Copy from the first line below down to and including the line with "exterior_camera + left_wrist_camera". Skip the pictures.

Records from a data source
════════════════════

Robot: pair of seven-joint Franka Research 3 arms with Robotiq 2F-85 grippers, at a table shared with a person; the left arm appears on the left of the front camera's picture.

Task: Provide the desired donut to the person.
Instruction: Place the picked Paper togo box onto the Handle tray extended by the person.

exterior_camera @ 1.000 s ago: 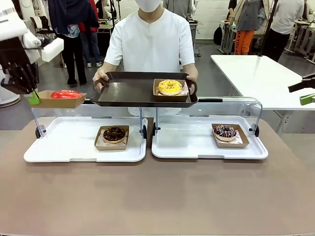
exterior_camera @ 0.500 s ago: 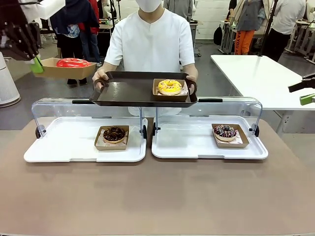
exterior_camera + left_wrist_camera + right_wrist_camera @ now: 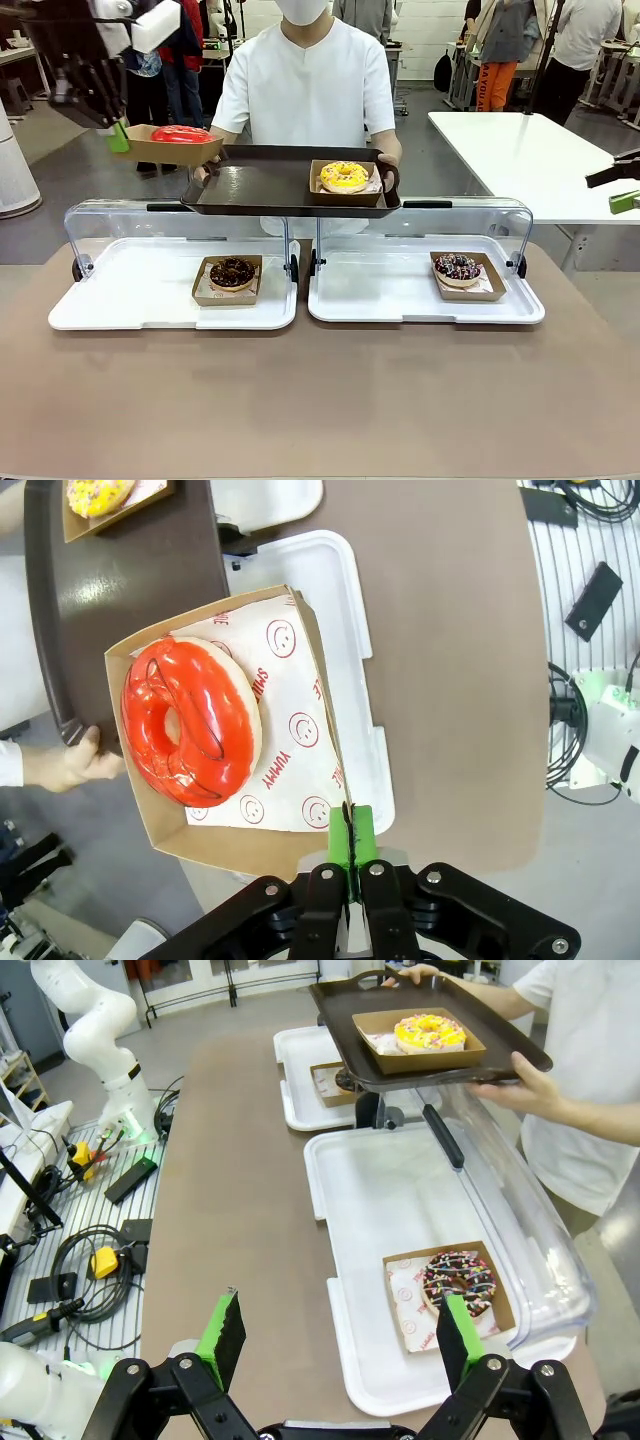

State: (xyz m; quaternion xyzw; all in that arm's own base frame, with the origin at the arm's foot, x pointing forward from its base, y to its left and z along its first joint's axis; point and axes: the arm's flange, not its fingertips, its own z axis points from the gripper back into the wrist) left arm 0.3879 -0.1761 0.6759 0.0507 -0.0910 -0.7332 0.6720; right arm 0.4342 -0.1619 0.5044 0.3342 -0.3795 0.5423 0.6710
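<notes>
While the person stands at the far side of the counter holding the dark serving tray level above the display covers, that tray serves as the landmark for every item below.

Counter: two white display trays, the left one and the right one, lie below and on the robot's side of the serving tray. Each carries one boxed chocolate donut; the left one and the right one are both untouched.

Serving tray: a yellow donut in its box occupies the right half. The left half is bare.

Left tool: pinched tight on the rim of a cardboard box, which holds the red-glazed donut. Box and donut hang in the air just off the serving tray's left end, slightly above its rim and close beside the person's hand gripping that end. From the tool, the box extends toward the tray.

Right tool: jaws spread wide, gripping nothing, well to the right of the serving tray.

Judgement: the left arm is the nearer. The coming move turns on carrying the box sideways over the rim onto the bare left half, clear of the person's hand.
</notes>
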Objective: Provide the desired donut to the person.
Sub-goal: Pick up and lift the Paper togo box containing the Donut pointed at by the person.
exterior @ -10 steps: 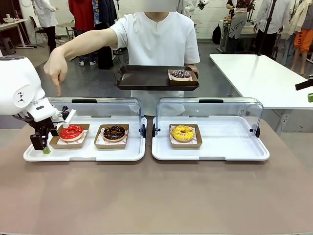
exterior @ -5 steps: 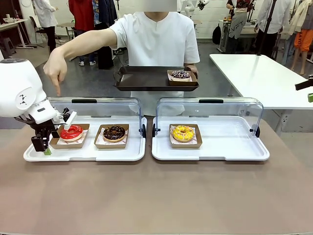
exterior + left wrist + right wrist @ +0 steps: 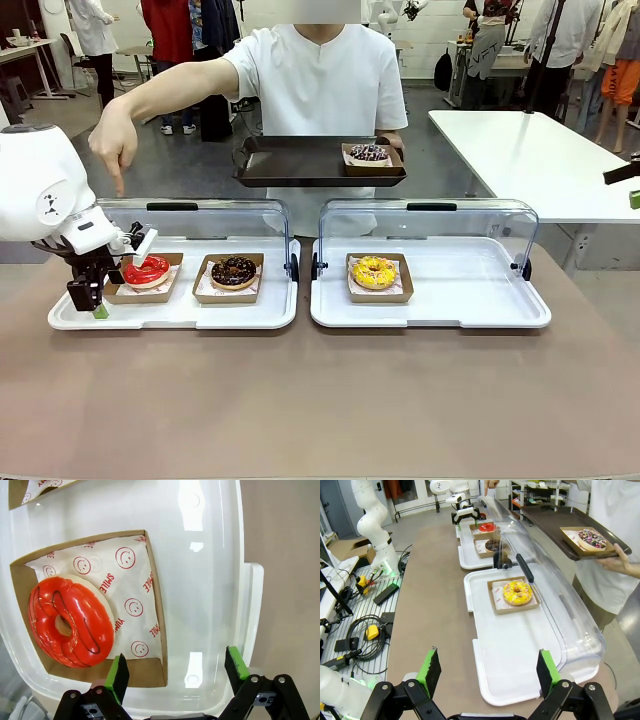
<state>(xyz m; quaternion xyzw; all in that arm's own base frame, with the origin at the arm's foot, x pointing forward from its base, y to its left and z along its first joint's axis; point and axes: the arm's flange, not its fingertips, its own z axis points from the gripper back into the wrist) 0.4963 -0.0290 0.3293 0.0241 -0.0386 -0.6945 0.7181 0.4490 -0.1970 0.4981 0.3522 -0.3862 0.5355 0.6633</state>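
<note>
The left white tray (image 3: 200, 315) on the tabletop (image 3: 320, 400) holds a red donut (image 3: 147, 269) in a brown box (image 3: 113, 294) and a chocolate donut (image 3: 234, 270) in its own box. The right white tray (image 3: 470, 300) holds a boxed yellow donut (image 3: 374, 271). The person (image 3: 320, 80) holds a dark tray (image 3: 290, 160) with a sprinkle donut (image 3: 369, 152), and their pointing hand (image 3: 112, 145) is above the red donut. The left tool (image 3: 177, 667) is wide open and empty, one finger at the brown box's edge. The right tool (image 3: 488, 670) is wide open and empty too

Brown worktop (image 3: 320, 400) in the foreground; a white table (image 3: 535, 155) stands behind at right. Black cables (image 3: 342, 644) and a yellow plug (image 3: 371, 631) lie on the floor (image 3: 337, 587).
</note>
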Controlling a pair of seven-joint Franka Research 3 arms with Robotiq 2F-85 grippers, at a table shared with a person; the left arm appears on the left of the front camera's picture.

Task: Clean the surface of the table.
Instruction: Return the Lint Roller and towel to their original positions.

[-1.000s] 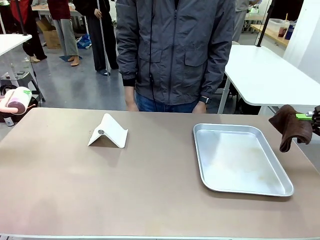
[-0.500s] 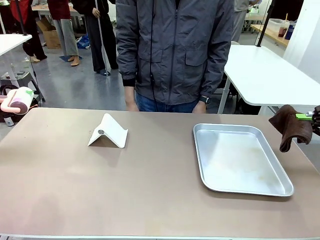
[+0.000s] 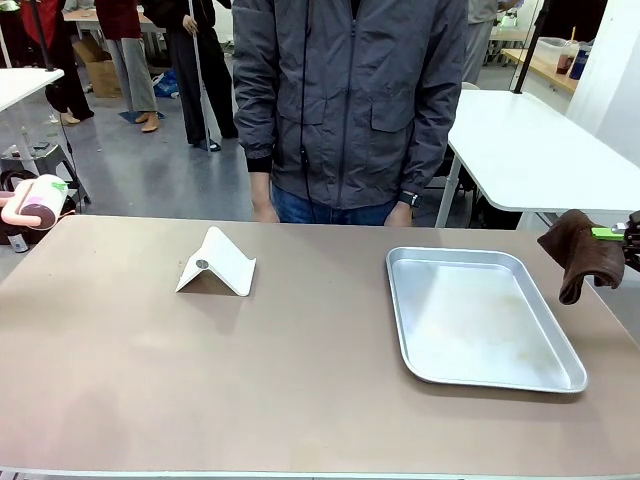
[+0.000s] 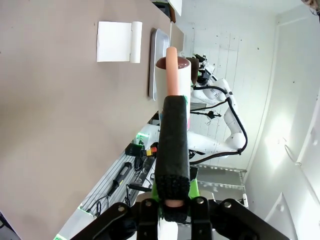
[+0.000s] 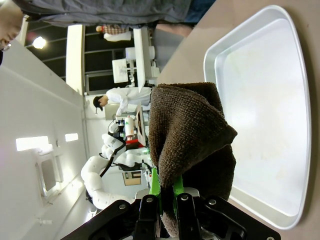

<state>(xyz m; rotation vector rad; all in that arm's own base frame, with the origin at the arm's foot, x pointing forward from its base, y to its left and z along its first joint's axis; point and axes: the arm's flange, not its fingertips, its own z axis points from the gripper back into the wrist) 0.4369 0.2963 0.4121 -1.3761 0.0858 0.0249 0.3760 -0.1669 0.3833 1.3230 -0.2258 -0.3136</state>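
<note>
Two grippers and one table are recorded, with the items listed below.

Item 1, table (image 3: 300, 390): a wide taupe-brown top with a thin pale edge, seen spanning the front view from left to right, its near edge along the bottom of the picture.

Item 2, white folded stand (image 3: 216, 263): set on the table left of centre, toward the far side, standing like a small tent.

Item 3, metal tray (image 3: 480, 320): a shallow silver tray laid flat on the right half of the table, well apart from the stand. Faint smears are seen on its floor.

Item 4, left gripper (image 4: 172, 212): closed tight around the black foam handle (image 4: 172, 150) of a lint roller (image 4: 172, 75). The roller is held in the air beyond the table's far left corner, apart from the top.

Item 5, right gripper (image 5: 165, 202): clamped on a fold of a brown cloth (image 5: 192, 135), the green pads almost meeting. The cloth is held hanging in the air at the table's right edge, near the tray's far right corner.

Item 6, person (image 3: 350, 100): dressed in a dark grey jacket and placed at the middle of the far side, both hands lowered at the far edge, a watch (image 3: 410, 200) worn on one wrist.

Item 7, white-topped table (image 3: 530, 150): placed behind, at the far right
</note>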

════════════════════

- [Exercise answer]:
Robot: pair of seven-joint Franka Research 3 arms with Robotiq 2F-85 grippers, at a table shared with a person; the left arm appears on the left of the front camera's picture.

Task: Provide the desired donut to the person.
Instruction: Place the picked Paper togo box onto the Handle tray extended by the person.

exterior_camera @ 1.000 s ago: 
exterior_camera @ 0.500 s ago: 
exterior_camera + left_wrist_camera + right_wrist_camera @ now: 

Nothing further is needed to complete this exercise.